The use of XY can help us spot issues with motor balancing as in a correctly operating motor, the waveforms should sit on top of each other. Below is an example of when the current is different in a phase:
And what happens when you lose a phase:
I know 3-phase motor testing is difficult on some vehicles and impossible on others, but where it is possible, applying the Martins Method could offer some quick detail on the motors you are troubleshooting.
It doesn't stop there though. We can also apply the Martins Method to another component found on the majority of electrified vehicles; the resolver. You may have seen our Resolvers Unwrapped article on our website or in our newsletter. Right near the bottom, I included an animation demonstrating how the two signals are used to determine position.
In the corner you can see the circle being drawn in, yes you guessed it, I was using the XY view. However, we have an issue with maths.

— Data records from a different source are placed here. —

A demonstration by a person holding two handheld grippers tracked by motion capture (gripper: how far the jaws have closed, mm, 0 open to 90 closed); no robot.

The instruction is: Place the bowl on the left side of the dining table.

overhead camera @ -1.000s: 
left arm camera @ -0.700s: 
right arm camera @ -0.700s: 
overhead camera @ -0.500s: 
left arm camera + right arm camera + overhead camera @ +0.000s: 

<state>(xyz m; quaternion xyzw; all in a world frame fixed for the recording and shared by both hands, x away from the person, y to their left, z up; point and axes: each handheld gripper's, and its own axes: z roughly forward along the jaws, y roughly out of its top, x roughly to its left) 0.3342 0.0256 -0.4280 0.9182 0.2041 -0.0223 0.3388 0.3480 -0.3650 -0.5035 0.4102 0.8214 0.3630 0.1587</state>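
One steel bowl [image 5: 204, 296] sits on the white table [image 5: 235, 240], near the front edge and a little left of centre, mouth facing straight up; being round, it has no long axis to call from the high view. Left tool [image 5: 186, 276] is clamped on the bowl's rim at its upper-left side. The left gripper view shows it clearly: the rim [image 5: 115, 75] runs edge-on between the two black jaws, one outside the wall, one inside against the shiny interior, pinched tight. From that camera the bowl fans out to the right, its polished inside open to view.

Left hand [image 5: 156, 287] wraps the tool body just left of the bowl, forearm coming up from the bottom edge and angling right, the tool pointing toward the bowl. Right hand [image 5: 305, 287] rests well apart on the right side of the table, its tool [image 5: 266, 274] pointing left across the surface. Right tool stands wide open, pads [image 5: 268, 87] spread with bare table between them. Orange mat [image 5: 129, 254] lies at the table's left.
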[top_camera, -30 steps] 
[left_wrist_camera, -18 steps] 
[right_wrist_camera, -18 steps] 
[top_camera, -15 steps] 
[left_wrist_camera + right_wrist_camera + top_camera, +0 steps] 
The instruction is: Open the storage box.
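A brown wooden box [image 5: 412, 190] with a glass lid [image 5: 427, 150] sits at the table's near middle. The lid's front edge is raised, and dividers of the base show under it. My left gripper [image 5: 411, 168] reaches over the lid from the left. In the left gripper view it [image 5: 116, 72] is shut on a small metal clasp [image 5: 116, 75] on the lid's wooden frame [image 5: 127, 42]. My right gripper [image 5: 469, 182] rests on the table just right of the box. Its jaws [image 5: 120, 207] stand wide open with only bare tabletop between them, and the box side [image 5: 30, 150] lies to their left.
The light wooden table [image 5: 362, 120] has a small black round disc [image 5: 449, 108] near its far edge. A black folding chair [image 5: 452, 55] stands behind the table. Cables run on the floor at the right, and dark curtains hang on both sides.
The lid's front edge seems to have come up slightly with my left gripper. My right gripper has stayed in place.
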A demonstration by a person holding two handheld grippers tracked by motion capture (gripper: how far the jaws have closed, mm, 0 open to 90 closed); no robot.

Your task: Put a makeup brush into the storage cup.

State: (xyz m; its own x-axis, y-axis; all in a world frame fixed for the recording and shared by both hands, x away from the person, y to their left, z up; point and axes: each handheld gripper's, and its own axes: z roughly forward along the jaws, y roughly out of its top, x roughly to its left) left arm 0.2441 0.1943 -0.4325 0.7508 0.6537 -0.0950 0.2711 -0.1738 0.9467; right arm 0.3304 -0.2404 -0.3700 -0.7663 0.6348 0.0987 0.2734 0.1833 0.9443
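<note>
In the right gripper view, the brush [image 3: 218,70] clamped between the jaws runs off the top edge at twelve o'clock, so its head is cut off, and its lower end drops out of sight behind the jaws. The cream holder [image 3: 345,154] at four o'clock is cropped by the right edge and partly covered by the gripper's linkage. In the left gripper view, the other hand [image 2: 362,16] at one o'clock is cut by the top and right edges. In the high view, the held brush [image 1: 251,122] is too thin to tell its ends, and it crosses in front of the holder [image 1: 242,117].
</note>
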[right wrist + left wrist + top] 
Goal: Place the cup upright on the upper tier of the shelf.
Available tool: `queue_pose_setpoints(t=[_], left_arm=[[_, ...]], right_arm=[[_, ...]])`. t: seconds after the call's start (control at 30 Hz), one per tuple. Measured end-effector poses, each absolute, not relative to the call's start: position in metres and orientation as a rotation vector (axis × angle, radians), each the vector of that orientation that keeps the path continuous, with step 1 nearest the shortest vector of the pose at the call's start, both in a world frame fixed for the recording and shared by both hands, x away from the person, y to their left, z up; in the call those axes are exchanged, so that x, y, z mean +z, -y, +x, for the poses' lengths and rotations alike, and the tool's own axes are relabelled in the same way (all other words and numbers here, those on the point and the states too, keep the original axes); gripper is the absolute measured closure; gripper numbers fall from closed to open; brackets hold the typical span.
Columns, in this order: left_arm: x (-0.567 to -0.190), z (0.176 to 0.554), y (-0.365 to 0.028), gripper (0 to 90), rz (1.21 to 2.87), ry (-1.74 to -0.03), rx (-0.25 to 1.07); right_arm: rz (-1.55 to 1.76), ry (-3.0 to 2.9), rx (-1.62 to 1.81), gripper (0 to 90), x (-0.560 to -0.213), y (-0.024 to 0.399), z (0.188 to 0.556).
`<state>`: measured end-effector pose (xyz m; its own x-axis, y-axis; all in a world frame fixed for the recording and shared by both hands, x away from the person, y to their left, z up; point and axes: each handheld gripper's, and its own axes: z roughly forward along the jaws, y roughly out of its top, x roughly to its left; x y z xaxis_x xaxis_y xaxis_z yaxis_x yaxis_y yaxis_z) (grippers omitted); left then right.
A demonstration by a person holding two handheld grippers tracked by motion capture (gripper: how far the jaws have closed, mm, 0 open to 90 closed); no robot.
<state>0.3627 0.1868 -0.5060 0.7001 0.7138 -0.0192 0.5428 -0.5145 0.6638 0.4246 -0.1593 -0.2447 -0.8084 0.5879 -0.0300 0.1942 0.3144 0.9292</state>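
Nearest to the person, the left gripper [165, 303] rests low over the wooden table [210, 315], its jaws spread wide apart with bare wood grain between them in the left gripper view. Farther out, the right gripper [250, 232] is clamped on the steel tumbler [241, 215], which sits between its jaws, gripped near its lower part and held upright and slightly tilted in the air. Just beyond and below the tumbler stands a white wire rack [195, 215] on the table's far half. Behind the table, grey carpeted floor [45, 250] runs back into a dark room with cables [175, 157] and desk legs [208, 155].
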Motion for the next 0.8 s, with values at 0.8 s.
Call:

The nice thing about the maths, though, is that we have removed the excitation frequency which leaves us with the actual signal the ECU is seeing. Details on this math can be found in the Electric Vehicle section in our PicoScope 7 Guided tests. The result is a perfect circle and it is very clear when something goes wrong. We can also apply the Martins Method to the raw signal. As the signals are 90 degrees apart, the software will still draw a circle but it will appear to be filled in.
It is, however, important to note that you have to make sure that the grid for the XY view is perfectly square. You can adjust the size by clicking the left edge of the view and pulling it in. Otherwise, you can get more of an ellipse than a circle! You can see an example of a bad 3-phase motor featured in Miki Diosy's case study video.
The screenshot below is the capture of the resolver in XY view.
As you can see, it's quick and easy to determine that something is wrong, and best of all you can draw a mask in XY which means that you can load a known good, draw the XY and carry out the capture to quickly determine whether there is an issue or not.
To add an XY viewport in PicoScope 6 Automotive, click Views > Add View > XY:
From here you may need to adjust the grid layout. This is made a lot simpler in PicoScope 7 but in PicoScope 6 you click Views > Grid Layout > Custom Layout:
Now you can edit the layout. I find that 1 Row x 2 Columns works best for this type of view.
Once you have the XY view where you want, you need to select the channel you would like to put on the X-axis. You can do this by right-clicking on the XY grid, select X-Axis and then the channel you would like to use. You can then hide any other channels that are not of interest, which in the resolver file would be Channel A and the math channel.
I hope this makes sense and is of help to you. To give you the chance to play around and see if the Martins Method could be useful to you, I have attached a PicoScope 6 capture of a resolver that you can use.